**EXERCISE OBJECTIVE:** Pull out every line below holding the word "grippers".

**DATASET CONTENT:**

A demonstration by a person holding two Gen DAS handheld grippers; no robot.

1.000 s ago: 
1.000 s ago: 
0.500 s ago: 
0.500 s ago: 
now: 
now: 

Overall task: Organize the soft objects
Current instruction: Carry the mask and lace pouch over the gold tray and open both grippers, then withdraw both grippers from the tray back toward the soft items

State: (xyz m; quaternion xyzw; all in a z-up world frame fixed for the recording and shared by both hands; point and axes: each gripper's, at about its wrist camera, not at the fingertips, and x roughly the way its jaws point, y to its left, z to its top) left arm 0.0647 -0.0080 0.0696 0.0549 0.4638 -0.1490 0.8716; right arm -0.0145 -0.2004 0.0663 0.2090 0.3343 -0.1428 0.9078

**OUTPUT:**
A demonstration by a person holding two Gen DAS handheld grippers; no robot.
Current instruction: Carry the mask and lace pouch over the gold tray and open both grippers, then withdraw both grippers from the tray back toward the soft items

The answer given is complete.